Now, in the moments after absolution . . .  I can declare that I think Bravin is simply genius.  From what Greg said in an interview with me (which was awesome), the concept really did come from the two men, with Bravin providing the needed inspiration and energy to get the thing written.  Musically, the album reflects the whole band, but with Bravin doing the hard work of making it a concept album in terms of intermixing musical themes, and with Greg and Claire Lindley writing most of the lyrics.  So, definitely a team effort but moved as a project by Bravin.

If this is what Bravin is capable of doing, then, by all means, keep running.  I think the band is in very safe hands.

Tad: Brad, I was the same as you regarding BBT getting a new vocalist, but I am 100% on board the Big Big Bravin Train! He was definitely an inspired choice. 

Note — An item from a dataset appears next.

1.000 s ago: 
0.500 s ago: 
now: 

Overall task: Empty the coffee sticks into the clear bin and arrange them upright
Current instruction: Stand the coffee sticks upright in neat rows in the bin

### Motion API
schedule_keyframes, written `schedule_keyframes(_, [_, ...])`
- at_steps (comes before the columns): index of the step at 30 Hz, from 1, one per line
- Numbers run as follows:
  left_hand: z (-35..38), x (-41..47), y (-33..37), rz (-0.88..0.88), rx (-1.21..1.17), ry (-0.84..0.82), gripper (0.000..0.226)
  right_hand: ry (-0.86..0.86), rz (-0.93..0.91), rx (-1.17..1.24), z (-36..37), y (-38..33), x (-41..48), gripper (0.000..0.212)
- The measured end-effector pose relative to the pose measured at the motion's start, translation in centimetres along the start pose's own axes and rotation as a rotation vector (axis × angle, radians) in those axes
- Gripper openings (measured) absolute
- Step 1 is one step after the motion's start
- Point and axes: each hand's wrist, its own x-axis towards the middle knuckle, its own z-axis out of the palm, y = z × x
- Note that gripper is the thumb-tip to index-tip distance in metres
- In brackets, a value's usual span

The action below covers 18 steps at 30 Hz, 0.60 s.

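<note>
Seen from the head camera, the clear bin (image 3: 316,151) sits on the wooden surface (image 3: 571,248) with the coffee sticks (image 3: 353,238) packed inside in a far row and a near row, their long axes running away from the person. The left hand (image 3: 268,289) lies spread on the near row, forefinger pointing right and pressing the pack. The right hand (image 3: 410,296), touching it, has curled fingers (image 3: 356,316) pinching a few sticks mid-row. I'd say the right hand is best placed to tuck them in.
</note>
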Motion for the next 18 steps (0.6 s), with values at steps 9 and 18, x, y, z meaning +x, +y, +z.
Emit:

Okay, Brad and Rick, I’m interested to hear your thoughts on Woodcut. I love the way it begins with a short, stately instrumental and then immediately plunges into the first single, The Artist. There is an interplay among the musicians here that is amazing. Greg Spawton’s bass is simply outstanding as it reinforces the staccato riff that underpins the melody. (Rick forgive me, I’m not a trained musician, so I don’t know if I’m getting my terms right!) Bravin’s vocals are terrific here – full of passion while avoiding histrionics. I also love the background vocal harmonies – I don’t think BBT has had any like these before – they are very rich and complex. 

The production overall is really nice: multilayered without sounding cluttered. I’m a big fan of the bass, and it’s so nice to hear Spawton’s playing featured prominently in the mix. For comparison’s sake (I know, comparison is the thief of joy), I listened to East Coast Racer immediately after The Artist, and the latter has incredible power. Woodcut’s production is the best of any BBT album to date; it just sounds amazing.

Brad: Thanks so much, Tad.  I’m in complete agreement with you.  I love Greg’s bass–so utterly driving and mesmerizing–Bravin sounds amazing, the story and the lyrics are just brilliant.  During my interview with Greg, he mentioned that there was some concern about the band doing a concept album.  I will admit, I’m the very last person to criticize a concept album.  From the Moody Blues (Days of Future Passed), Genesis (Lamb Lies Down on Broadway), Pink Floyd (Animals), XTC (Skylarking), Riverside (original trilogy), Rush (Clockwork Angels), Steven Wilson (HAND.CANNOT.ERASE), Coheed and Cambria (the norm, rather than the exception) etc., I’m a huge fan.  If I could, I would rather listen to concept albums any day or non-concept albums.  

Yet, I probably define concept rather loosely, as, to me, BBT has already written concept albums.  The Underfall Yard, English Electric, and Grand Tour are all so tied together as to be concept albums.  Am I being too loose in my definition, what do you think?

Any, I love everything about this album.  It really soars.  The bass, the guitars, the drums, the keyboards (absolutely love the keyboards) and Bravin’s plaintive vocals.  It really does all come together rather brilliantly.

Rick: Brad, to tackle one point you raised: there really isn’t a hard and fast definition of a concept album.  I tend to think of albums with a start-to-finish, narrative story line – The Who’s Tommy & Quadrophenia, Pink Floyd’s The Wall, Genesis’ The Lamb Lies Down on Broadway, Neal Morse’s Testimony & Testimony 2  – as what that genre was called when it emerged back in the late 1960s: rock operas!  On the other hand, albums like the Floyd’s Dark Side of the Moon and Wish You Were Here, Yes’ Tales from Topographic Oceans, the BBT albums you mentioned would be concept albums in my thinking – they focus on common lyrical and musical ideas throughout, but any story they tell is more implicit.  Of those two types, I’d call Woodcut a rock opera, just to be a little retro!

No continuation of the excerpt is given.